The Arctic oil rush
Scottish oil exploration and extraction firm Cairn Energy has struck oil in the Arctic only weeks after they’d found gas.
Cairn Energy has been drilling off the coast of Greenland in waters up to 500 meters deep since only a couple of months ago. They have since faced opposition from environmental groups like the WWF and Greenpeace, the later of which successfully stopped their operations for a few hours by occupying an oil rig and suspending themselves from tents. Along with the Royal Bank of Scotland, Cairn were also one of the focuses of protest by activists during Edinburgh climate camp back in August.
For now it seems Cairn’s Arctic efforts may pay off, yet if successful, they risk severely damaging the fragile ecosystems around Greenland’s coast-line as well as bringing tons of oil infrastructure and foreign workers into the sparsely populated Arctic nation.
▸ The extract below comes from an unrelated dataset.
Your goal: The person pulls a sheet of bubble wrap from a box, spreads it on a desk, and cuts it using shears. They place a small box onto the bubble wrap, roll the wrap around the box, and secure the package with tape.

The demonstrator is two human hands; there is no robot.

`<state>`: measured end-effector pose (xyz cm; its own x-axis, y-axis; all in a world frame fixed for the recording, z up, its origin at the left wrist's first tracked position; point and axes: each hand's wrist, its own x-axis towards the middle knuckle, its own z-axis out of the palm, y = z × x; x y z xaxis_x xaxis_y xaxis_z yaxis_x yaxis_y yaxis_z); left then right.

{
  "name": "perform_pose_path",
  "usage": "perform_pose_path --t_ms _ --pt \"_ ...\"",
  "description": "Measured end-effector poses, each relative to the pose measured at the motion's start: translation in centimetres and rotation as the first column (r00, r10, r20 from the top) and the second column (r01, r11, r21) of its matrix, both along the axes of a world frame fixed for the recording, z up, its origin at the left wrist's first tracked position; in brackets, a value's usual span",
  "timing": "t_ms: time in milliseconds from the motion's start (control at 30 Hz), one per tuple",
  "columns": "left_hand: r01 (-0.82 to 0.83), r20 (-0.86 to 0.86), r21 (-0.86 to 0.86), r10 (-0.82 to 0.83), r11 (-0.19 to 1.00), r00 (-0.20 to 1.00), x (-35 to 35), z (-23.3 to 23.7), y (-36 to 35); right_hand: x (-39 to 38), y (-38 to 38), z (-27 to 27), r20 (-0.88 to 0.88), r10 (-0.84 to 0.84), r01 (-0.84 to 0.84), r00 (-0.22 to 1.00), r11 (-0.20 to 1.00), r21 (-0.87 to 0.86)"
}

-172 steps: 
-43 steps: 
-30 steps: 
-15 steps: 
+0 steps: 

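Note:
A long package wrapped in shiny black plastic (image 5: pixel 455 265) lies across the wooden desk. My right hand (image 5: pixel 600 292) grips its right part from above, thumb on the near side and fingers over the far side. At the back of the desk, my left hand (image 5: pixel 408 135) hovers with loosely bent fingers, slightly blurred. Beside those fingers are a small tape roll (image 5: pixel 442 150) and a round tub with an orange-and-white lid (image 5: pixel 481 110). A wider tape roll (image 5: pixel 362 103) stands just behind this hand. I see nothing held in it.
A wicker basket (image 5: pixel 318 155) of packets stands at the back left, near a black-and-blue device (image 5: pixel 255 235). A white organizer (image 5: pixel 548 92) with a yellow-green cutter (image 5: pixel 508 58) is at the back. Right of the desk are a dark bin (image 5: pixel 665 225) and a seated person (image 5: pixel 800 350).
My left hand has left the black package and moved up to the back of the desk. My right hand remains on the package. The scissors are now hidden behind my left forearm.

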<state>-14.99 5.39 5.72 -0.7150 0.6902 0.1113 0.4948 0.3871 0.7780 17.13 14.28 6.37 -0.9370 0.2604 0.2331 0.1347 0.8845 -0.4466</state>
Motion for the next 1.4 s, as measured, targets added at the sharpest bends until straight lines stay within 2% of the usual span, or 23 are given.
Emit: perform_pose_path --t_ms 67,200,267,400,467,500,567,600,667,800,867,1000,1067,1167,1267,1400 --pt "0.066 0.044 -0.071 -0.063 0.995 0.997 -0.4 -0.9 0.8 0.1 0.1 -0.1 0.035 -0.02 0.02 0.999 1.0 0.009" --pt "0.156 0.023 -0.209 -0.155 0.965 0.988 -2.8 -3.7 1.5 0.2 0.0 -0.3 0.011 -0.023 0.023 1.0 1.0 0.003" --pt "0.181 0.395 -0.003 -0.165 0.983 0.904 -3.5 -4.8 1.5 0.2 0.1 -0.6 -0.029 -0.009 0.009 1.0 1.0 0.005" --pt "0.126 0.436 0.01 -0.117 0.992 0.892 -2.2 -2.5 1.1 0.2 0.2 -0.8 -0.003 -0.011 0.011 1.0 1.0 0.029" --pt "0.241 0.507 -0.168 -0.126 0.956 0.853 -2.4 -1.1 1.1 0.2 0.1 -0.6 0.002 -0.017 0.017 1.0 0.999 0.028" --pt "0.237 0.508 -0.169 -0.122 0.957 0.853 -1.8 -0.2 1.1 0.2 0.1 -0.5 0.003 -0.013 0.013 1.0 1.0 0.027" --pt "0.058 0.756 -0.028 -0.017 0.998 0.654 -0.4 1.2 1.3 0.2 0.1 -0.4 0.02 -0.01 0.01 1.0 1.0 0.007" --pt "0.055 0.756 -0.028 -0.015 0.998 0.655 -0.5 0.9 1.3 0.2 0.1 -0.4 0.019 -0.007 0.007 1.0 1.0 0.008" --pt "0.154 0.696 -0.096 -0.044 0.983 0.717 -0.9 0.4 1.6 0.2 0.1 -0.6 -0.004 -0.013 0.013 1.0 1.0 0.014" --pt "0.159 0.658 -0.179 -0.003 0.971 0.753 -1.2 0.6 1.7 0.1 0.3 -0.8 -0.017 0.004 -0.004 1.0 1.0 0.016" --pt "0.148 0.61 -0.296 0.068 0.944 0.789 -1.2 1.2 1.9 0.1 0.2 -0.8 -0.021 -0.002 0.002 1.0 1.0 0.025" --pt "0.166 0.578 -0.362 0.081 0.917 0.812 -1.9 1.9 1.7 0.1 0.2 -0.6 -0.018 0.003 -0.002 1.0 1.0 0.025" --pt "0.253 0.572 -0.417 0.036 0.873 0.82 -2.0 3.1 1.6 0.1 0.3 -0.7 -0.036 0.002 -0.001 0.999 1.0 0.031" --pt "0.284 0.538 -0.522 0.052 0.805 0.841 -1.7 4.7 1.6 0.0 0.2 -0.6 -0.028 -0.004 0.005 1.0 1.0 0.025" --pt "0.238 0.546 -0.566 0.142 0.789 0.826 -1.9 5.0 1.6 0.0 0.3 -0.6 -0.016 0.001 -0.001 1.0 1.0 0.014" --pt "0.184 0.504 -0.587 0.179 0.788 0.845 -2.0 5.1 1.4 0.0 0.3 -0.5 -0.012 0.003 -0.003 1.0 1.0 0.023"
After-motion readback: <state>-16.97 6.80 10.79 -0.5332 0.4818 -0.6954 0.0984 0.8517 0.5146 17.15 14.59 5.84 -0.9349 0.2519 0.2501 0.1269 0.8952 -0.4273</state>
From an article in the Independent:
Cairn is making a major bet on Greenland. The Arctic island – three times the size of Texas but home to just 57,000 people – is tipped as one of the world’s largest undiscovered hydrocarbon reserves, with some analysts estimating it could hold as much as 20 billion barrels of oil and gas under its freezing coastal waters.
An article in the business section of the Scotsman may describe the cheer surrounding the event, but the environmental community has obviously been experiencing no such emotion. Greenland and the Arctic in general are poised to become the new front in conflict between environmentalists and oil companies.